Au-delà de ces schèmes de construction, il demeure que le regard porté sur la couleur de peau, par soi et par les autres, dépend des performances exhibées sur la scène du monde. Il suffit pour s’en convaincre, de voir comment, alors qu’elle était pendant longtemps méprisée, enfermée dans la pauvreté la plus crasse, écrasée par la malnutrition, le chômage et le défi d’une population nombreuse, le regard porté sur la Chine d’aujourd’hui, de même que celui des Chinois sur eux-mêmes, a complètement changé. Voilà un pays qui a su « compter sur ses propres forces », se soustraire du joug de l’impérialisme américain, transformer son environnement, maîtriser les problèmes de malnutrition, tout en se payant le luxe de disputer le rang de première puissance mondiale avec les pays occidentaux.
Une situation, malheureusement, aux antipodes de ce qui a cours dans nombre de pays du continent africain à qui on voudrait faire croire qu’ils sont plombés par la « malédiction de Cham* ».
Et pourtant le continent regorge de richesses de toutes sortes, présentant par endroits le visage de ce que les géographes ont appelé des « scandales géologiques », avec des richesses minières non exploitées, si ce n’est celui d’une merveille écologique, avec une faune et une flore à nulle autre pareille.
Aussi, ce qu’il s’est donc passé en Tunisie, au-delà de la dénonciation de l’inqualifiable, pose l’intérêt d’une introspection. Il s’avère pour l’essentiel, que les indépendances n’ont pas apporté les ruptures attendues mais ont plutôt grandement comprimé les espérances, obligeant beaucoup d’enfants d’Afrique à rêver d’un ailleurs plus clément. En faire le constat n’est pas la manifestation d’une haine de soi mais plutôt l’expression d’une lucidité intransigeante.
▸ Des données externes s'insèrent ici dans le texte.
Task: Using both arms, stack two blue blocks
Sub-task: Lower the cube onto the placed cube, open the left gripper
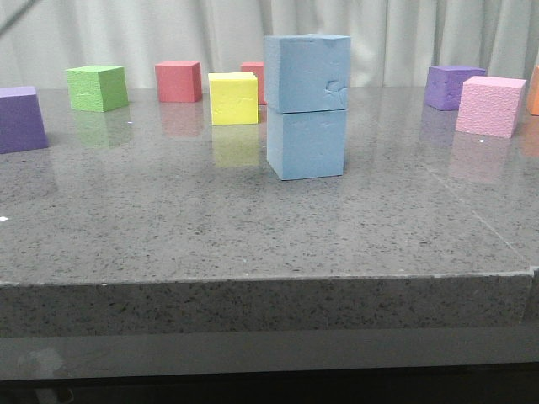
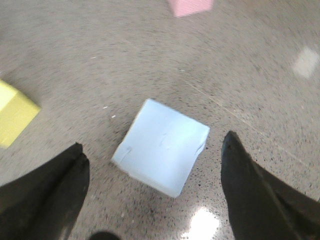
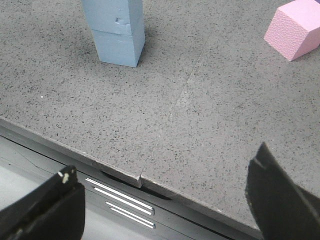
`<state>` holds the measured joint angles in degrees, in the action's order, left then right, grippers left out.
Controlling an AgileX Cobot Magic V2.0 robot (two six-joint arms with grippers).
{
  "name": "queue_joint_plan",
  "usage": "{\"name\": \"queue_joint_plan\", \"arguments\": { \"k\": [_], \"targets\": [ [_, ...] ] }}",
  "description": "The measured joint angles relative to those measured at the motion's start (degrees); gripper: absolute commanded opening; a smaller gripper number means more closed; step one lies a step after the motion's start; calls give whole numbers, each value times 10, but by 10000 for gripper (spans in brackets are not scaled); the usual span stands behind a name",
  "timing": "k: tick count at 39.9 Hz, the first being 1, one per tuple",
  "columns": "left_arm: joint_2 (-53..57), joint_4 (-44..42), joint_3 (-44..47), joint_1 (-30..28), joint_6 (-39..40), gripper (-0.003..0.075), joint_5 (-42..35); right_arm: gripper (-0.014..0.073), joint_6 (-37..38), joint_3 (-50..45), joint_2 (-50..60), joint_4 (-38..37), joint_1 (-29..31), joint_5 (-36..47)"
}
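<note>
The two blue blocks [image 1: 306, 108] stand stacked on the shiny grey speckled table [image 1: 168, 227], a pale curtain [image 1: 168, 34] behind, both grippers [image 2: 152, 160] [image 3: 165, 185] spread wide.

Grey speckled stone-look table [image 1: 168, 227], glossy top, thick front edge. A seam [image 3: 170, 107] ran across the top, ending in a small notch at the front edge. Pale pleated curtain [image 1: 168, 34] hung behind the table across the whole back. Bright light spots [image 2: 202, 222] glared on the polished surface, and faint coloured reflections showed on the top near the back. Below the table edge sat a grey panel with white strips [image 3: 127, 205]. Floor not visible.
</note>
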<state>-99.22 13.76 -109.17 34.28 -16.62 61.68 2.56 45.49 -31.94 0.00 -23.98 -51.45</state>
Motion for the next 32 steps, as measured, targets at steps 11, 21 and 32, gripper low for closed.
{"name": "queue_joint_plan", "arguments": {
  "k": [11, 21, 32],
  "targets": [
    [152, -21, 179, -1, 62, 533, -26, 656, 0, 0, 0, 0, 0, 0],
    [348, -44, 406, -1, 103, 532, -78, 656, 0, 0, 0, 0, 0, 0],
    [544, -93, 570, -1, 193, 533, -92, 656, 3, 0, 0, 0, 0, 0]
  ]
}}
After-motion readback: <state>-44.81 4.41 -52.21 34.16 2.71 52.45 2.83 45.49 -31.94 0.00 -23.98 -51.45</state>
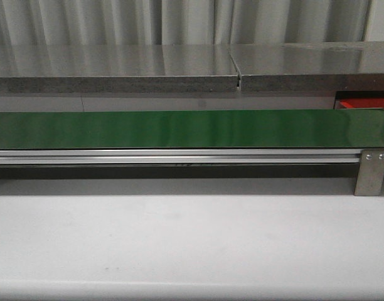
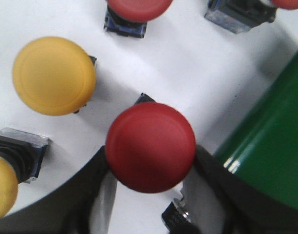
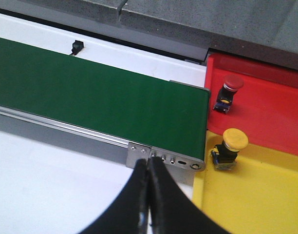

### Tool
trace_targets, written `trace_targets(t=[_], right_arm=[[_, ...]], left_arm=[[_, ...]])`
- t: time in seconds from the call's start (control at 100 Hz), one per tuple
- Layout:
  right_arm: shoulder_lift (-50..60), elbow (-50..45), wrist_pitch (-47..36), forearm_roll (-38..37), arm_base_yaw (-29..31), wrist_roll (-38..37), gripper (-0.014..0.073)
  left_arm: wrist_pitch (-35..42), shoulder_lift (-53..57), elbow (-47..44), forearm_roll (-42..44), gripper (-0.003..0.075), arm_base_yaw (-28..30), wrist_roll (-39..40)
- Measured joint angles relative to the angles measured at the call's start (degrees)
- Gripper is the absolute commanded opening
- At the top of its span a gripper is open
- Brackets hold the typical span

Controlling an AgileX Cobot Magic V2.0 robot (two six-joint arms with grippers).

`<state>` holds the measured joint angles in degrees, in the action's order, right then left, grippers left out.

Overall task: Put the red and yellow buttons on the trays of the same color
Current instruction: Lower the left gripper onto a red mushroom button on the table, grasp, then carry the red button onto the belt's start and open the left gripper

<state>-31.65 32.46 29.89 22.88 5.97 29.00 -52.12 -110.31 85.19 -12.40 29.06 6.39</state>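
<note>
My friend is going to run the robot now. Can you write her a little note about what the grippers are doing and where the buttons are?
Left gripper: fingers on either side of a red button on the white table, beside the green belt; grip not certain.
Right gripper: shut, empty, above the belt's end.
Done: one red button on the red tray, one yellow button on the yellow tray.
Left: the button at the left gripper, a yellow button near it, and others at the edges of the left wrist view.
</note>
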Motion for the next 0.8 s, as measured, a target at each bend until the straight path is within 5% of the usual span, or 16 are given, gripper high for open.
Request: trace_targets(t=[0.27, 0.8], right_arm=[[0.0, 0.0, 0.0, 0.0, 0.0, 0.0, -0.0074], [0.0, 0.0, 0.0, 0.0, 0.0, 0.0, -0.0074]], left_arm=[[-2.0, 6.6, 0.0, 0.6, 0.0198, -0.8, -1.9], [-2.1, 9.9, 0.0, 2.4, 0.0198, -11.9, -3.0]])
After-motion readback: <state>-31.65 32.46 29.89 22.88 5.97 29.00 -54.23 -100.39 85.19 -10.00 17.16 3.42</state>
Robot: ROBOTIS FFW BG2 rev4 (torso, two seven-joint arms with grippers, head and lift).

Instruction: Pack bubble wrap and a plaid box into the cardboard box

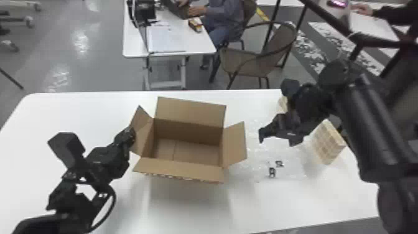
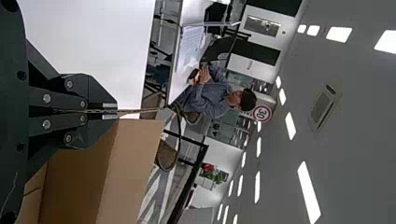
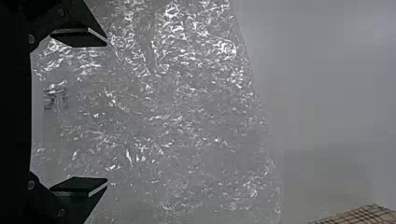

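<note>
On the counter, the cardboard box stands open at the frame's middle. Bubble wrap lies flat to its right; the plaid box sits at middle right, partly behind the arm. The left claw is clamped on the left flap: best to keep that grip gentle, so the carton stays put. The right claw, spread over the wrap, should go low, pinch a gathered fold rather than one slippery layer, then lift well clear of the right flap.
</note>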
Il reste à matérialiser les slogans scandés un peu partout, à savoir qu’il est venu « le Temps de l’Afrique ». Le continent africain qui recèle de richesses de toutes sortes a le devoir de changer le regard souvent négatif et méprisant porté sur lui, en mettant en place des institutions fortes qui puissent garantir une justice indépendante, impulser des politiques de bonne gouvernance, imprimer un leadership véritable. Sans nul doute , « si le continent avait vaincu ses problèmes fondamentaux », il serait devenu beaucoup plus attractif pour ses enfants et pour le reste du monde.
Selon le récit biblique, la descendance de Cham, ancêtre des Noirs, aurait été maudite par Noé.